Let $cnt_x$ denote the number of nodes on the shortest path from node $x$ to the root. Since Little Q does not like fractions, and the answer to the second type of query can always be expressed in the form $\frac{ans}{cnt_A \times cnt_B}$, you only need to tell him the value of $ans$.
Identifying these problems consumed too much of Little Q's energy, and he has no way to calculate the answers to these simple queries himself. Please write a program to answer all $m$ of Little Q's questions.
Input
The first line contains a positive integer $T$, representing the number of test cases.
The first line of each test case contains 5 positive integers $n, p, SA, SB, SC$, where $n$ represents the number of nodes in the tree.
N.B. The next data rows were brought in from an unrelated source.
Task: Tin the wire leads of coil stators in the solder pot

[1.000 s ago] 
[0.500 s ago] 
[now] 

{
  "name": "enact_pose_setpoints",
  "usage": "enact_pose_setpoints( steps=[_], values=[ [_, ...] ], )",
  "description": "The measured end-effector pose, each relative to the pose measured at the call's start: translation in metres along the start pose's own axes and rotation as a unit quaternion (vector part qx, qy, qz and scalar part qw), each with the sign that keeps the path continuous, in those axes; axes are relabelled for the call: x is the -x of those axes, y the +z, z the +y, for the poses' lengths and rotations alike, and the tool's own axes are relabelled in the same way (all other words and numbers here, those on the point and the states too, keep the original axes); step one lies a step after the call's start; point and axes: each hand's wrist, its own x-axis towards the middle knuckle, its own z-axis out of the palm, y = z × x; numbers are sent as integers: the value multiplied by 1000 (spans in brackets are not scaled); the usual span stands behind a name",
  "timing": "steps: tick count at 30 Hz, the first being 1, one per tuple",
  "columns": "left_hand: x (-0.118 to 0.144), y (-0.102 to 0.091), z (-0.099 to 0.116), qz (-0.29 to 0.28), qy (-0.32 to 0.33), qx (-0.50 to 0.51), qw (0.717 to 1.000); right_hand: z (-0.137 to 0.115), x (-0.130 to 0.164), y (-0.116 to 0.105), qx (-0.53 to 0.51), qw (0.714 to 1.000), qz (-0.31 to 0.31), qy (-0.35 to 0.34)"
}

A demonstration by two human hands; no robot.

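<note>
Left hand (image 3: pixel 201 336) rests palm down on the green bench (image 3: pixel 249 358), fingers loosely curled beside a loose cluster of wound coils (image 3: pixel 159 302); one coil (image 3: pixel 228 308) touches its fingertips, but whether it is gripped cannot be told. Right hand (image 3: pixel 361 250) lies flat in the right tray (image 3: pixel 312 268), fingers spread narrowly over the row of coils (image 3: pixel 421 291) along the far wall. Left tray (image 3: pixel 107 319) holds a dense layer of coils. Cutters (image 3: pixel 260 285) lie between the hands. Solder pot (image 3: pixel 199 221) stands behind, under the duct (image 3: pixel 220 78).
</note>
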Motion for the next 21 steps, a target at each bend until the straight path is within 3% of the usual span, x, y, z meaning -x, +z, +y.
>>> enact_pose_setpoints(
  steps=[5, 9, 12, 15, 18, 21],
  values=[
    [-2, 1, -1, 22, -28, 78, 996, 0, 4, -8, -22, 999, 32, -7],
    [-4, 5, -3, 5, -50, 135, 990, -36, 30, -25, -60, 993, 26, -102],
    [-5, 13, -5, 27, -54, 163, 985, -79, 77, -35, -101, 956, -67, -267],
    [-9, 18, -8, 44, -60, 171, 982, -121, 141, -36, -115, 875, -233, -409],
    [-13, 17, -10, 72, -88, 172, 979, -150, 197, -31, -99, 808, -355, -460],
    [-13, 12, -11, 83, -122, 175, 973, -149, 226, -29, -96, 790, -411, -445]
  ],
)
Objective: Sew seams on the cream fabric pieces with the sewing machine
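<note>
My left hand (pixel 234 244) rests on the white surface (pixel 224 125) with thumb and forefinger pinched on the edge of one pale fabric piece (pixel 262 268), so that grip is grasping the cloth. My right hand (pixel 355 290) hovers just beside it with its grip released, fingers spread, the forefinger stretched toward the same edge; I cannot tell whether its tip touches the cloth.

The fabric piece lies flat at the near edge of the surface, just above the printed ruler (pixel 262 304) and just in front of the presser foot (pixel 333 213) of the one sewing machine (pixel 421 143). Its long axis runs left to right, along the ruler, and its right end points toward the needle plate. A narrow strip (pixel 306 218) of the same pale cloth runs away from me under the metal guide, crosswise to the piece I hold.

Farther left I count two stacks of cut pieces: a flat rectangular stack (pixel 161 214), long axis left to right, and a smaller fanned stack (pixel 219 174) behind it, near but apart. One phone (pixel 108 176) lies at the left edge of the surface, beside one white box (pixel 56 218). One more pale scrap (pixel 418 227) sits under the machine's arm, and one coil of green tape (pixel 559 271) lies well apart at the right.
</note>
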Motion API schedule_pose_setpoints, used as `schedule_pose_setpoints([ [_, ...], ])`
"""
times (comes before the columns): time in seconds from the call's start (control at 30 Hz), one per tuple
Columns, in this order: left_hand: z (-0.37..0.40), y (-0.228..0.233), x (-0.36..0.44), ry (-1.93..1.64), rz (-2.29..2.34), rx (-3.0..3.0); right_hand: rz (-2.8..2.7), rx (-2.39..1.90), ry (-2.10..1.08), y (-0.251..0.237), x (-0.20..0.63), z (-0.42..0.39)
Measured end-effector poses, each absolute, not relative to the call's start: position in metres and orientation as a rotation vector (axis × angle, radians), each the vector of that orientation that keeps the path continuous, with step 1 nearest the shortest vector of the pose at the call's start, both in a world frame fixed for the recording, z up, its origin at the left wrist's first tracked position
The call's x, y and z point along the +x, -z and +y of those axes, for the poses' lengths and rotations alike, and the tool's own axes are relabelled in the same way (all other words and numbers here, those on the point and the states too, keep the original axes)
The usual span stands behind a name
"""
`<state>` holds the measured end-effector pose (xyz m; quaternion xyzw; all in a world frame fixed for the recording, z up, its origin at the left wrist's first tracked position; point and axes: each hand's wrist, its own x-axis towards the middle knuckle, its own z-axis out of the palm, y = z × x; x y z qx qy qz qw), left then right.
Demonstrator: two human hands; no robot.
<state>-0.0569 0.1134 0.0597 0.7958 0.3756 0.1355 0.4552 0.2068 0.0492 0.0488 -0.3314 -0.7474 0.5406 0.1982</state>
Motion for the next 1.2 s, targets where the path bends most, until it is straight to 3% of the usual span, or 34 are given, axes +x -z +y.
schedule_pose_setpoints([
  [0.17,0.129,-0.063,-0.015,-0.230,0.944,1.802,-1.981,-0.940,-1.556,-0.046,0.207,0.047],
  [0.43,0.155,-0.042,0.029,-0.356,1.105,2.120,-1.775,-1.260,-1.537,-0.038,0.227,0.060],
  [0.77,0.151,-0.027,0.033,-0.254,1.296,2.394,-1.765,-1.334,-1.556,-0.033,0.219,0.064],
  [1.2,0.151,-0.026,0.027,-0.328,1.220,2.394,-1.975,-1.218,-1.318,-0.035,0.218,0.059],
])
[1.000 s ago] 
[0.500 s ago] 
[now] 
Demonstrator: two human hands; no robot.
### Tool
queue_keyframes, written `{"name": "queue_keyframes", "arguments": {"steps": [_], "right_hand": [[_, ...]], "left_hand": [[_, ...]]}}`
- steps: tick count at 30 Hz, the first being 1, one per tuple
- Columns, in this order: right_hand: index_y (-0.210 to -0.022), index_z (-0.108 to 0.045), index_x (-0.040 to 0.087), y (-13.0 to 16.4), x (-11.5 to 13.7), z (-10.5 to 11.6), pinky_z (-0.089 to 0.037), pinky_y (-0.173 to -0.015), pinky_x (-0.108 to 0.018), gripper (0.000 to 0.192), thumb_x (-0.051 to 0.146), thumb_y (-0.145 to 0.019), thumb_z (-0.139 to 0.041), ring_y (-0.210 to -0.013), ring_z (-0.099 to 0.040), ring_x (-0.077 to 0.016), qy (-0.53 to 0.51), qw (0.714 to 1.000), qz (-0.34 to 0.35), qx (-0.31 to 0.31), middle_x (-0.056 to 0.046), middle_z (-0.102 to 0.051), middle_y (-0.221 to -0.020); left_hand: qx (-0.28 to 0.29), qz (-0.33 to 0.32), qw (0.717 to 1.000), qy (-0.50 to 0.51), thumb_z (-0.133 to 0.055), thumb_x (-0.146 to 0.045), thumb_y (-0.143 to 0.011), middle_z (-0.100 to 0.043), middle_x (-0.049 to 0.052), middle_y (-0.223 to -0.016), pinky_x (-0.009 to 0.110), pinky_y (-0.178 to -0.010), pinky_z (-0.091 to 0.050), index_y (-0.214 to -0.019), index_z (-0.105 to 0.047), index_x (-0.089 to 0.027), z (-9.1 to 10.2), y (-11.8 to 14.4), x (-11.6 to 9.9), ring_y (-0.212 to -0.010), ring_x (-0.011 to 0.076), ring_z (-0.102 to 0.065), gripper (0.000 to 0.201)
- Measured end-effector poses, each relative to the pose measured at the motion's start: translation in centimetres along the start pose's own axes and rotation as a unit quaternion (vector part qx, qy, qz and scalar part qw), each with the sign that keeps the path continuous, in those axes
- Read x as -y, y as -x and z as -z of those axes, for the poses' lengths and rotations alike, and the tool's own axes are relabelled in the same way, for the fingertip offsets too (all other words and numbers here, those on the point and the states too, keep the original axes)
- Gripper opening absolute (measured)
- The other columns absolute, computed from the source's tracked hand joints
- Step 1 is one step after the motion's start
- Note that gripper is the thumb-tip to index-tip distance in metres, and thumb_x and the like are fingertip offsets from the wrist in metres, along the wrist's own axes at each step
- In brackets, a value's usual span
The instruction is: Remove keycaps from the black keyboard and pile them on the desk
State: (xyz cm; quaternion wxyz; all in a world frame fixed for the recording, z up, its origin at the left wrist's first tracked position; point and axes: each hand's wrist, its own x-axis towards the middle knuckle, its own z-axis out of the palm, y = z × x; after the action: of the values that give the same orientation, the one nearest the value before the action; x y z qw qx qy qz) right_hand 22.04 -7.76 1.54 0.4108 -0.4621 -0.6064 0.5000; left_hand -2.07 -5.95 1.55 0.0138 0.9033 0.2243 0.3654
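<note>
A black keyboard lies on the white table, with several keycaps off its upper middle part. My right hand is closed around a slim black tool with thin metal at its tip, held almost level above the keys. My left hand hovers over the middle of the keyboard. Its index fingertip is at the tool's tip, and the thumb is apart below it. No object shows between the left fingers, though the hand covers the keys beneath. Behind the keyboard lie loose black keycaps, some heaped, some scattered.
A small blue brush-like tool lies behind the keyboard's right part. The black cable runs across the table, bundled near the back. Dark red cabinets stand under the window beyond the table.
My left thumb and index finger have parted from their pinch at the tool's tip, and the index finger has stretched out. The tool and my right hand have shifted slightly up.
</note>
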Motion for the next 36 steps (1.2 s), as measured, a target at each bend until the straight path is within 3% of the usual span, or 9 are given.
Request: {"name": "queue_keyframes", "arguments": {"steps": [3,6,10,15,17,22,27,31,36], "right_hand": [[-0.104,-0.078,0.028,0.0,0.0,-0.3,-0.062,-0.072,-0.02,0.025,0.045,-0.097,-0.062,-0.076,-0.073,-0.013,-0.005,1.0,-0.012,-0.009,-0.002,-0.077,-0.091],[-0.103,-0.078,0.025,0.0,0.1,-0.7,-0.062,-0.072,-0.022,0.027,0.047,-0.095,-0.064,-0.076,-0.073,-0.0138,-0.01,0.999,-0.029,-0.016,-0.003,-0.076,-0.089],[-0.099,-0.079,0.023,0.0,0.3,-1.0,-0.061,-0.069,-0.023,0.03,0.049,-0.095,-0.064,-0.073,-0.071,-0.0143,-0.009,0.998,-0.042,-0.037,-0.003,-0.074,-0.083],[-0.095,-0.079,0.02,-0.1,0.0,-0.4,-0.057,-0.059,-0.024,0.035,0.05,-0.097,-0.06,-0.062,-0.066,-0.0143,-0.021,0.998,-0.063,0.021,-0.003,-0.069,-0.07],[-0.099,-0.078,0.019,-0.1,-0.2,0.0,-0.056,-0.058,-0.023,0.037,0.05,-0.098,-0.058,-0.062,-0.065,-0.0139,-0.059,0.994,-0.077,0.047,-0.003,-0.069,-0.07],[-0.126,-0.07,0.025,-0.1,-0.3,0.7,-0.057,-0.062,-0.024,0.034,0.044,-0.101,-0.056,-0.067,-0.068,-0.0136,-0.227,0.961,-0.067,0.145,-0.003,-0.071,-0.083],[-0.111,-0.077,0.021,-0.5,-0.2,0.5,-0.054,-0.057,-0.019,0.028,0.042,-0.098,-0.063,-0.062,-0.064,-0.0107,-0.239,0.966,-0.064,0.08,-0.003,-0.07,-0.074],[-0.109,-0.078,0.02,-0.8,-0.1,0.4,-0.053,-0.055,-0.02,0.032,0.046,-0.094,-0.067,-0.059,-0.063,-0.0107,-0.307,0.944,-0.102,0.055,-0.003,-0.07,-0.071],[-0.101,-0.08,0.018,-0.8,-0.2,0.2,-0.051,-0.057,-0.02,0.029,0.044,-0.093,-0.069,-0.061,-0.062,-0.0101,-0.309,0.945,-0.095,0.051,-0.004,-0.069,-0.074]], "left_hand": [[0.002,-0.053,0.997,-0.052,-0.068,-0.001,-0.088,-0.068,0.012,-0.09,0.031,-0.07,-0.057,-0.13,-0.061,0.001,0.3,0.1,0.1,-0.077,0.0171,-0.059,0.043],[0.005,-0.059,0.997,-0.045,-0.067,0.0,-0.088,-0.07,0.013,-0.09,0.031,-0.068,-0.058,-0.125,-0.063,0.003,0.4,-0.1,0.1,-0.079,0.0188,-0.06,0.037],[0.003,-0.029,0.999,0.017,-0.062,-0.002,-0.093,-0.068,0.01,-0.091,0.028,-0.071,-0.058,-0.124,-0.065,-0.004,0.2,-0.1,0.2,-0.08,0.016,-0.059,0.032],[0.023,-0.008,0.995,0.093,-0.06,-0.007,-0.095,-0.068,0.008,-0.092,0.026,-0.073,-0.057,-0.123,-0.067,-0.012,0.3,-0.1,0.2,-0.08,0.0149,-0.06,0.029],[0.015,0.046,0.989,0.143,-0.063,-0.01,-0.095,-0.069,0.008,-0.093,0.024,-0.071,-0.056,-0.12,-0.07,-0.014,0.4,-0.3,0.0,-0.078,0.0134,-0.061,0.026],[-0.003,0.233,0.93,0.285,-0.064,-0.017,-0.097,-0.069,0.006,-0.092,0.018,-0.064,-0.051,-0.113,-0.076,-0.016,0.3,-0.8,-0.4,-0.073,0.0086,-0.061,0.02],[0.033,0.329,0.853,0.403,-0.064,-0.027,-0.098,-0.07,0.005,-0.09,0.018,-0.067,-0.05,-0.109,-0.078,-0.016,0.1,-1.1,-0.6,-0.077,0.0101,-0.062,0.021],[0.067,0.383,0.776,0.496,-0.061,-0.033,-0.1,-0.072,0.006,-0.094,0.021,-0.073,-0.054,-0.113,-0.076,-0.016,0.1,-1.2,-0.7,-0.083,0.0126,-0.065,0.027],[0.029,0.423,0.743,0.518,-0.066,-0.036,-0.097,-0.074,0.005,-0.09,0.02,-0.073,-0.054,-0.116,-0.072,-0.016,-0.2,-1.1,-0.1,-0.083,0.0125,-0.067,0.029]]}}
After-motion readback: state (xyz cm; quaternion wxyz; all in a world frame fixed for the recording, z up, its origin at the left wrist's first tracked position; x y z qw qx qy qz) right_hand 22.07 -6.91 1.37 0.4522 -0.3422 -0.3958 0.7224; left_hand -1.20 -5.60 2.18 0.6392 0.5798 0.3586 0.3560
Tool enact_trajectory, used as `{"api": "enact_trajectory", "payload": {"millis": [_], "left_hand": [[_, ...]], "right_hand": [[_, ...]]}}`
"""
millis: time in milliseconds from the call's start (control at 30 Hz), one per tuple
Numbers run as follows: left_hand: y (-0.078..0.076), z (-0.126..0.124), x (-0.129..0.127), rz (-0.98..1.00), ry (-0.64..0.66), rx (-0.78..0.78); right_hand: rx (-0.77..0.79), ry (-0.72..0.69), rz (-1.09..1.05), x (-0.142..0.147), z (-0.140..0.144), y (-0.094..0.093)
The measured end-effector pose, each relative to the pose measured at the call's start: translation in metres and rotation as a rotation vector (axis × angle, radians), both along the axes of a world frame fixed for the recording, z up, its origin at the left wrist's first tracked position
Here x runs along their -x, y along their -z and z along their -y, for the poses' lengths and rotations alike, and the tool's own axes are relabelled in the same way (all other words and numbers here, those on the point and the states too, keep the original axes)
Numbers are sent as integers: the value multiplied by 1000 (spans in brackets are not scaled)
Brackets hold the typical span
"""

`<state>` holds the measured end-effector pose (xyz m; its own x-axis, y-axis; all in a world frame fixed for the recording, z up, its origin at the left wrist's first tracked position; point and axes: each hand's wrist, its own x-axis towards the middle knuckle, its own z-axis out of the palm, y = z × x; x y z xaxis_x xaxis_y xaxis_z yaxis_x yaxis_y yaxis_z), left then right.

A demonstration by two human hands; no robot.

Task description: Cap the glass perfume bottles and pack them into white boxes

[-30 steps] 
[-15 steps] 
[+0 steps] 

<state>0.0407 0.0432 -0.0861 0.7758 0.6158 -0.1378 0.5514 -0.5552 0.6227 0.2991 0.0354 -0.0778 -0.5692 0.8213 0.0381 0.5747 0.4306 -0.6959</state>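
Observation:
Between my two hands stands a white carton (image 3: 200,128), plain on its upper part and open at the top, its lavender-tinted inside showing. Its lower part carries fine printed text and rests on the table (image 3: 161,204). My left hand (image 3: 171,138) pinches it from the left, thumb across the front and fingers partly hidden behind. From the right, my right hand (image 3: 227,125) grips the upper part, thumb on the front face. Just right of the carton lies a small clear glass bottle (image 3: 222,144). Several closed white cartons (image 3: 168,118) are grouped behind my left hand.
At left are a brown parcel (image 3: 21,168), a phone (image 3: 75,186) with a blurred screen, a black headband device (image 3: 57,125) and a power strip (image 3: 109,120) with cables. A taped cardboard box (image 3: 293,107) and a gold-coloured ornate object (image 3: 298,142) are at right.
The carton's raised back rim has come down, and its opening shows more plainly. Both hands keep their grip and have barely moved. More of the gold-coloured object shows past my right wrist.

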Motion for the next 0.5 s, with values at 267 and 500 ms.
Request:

To reduce the input size to some extent, the tree edges and the problem type $a[]$ of each node will be generated by the following code:
unsigned int SA, SB, SC;
unsigned int rng61(){
SA ^= SA << 16;
SA ^= SA >> 5;
SA ^= SA << 1;
unsigned int t = SA;
SA = SB;
SB = SC;
SC ^= t ^ SA;
return SC;
}
void gen(){
scanf("%d%d%u%u%u", &n, &p, &SA, &SB, &SC);
for(int i = 2; i <= p; i++)
addedge(i - 1, i);
for(int i = p + 1; i <= n; i++)
addedge(rng61() % (i - 1) + 1, i);
for(int i = 1; i <= n; i++)
a[i] = rng61() % n + 1;
}The second line contains a positive integer $m$, representing the number of queries.
The next $m$ lines each contain 3 positive integers, in the form $1 \ x \ y$ or $2 \ A \ B$, representing each query in order.
Output
For each test case, output $m$ lines, each containing an integer, answering each query in order.
Examples
Input 1
2 5 3 10000 12345 54321 3 1 2 3 2 1 3 1 3 2 10 6 23456 77777 55555 5 1 1 10 2 3 5 2 7 5 2 5 4 1 8 6
Output 1
1 5 1 4 34 61 45 3
Note
- $1 \le T \le 3$, $2 \le p \le n \le 100000$, $1 \le m \le 200000$.
- $10000 \le SA, SB, SC \le 1000000$, $1 \le x, y, A, B \le n$.
Subtask 1 (30 points): Contains only type 1 queries. Subtask 2 (30 points): Satisfies $p = n$. Subtask 3 (40 points): No additional restrictions.